• **Problem details**
Lines with "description": please show every one of them from the listing below.

*** Data ***

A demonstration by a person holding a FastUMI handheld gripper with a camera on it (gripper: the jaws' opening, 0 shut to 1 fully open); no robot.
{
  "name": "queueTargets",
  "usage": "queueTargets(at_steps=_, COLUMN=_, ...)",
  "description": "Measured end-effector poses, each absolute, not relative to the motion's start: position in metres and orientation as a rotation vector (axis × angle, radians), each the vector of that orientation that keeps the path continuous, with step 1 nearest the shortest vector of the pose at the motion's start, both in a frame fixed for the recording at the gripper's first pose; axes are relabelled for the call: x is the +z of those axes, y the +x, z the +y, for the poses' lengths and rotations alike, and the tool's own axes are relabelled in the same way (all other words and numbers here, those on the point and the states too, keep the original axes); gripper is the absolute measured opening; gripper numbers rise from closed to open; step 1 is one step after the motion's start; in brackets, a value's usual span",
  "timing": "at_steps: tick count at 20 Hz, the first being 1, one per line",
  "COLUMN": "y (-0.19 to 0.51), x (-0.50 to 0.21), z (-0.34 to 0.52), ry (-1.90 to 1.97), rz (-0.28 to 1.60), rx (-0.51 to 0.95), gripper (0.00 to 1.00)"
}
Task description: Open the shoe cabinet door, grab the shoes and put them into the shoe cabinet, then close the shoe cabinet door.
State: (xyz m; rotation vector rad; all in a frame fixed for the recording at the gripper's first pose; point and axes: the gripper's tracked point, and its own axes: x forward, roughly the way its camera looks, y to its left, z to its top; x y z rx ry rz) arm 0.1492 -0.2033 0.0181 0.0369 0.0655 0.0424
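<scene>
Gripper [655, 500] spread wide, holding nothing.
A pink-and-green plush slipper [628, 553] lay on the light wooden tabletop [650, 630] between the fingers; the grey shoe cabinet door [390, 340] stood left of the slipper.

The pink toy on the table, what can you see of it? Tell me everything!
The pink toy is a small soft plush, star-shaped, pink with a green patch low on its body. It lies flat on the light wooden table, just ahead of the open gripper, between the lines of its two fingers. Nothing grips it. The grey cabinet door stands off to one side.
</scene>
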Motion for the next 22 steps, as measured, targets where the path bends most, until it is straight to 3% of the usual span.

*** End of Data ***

• **Output for this task**
  "description": "Measured end-effector poses, each absolute, not relative to the motion's start: position in metres and orientation as a rotation vector (axis × angle, radians), each the vector of that orientation that keeps the path continuous, with step 1 nearest the shortest vector of the pose at the motion's start, both in a frame fixed for the recording at the gripper's first pose; axes are relabelled for the call: x is the +z of those axes, y the +x, z the +y, for the poses' lengths and rotations alike, and the tool's own axes are relabelled in the same way (all other words and numbers here, those on the point and the states too, keep the original axes); gripper is the absolute measured opening; gripper numbers rise from closed to open; step 1 is one step after the motion's start; in brackets, a value's usual span",
Task description: Open the shoe cabinet door, grab the shoes and put them into the shoe cabinet, then close the shoe cabinet door.

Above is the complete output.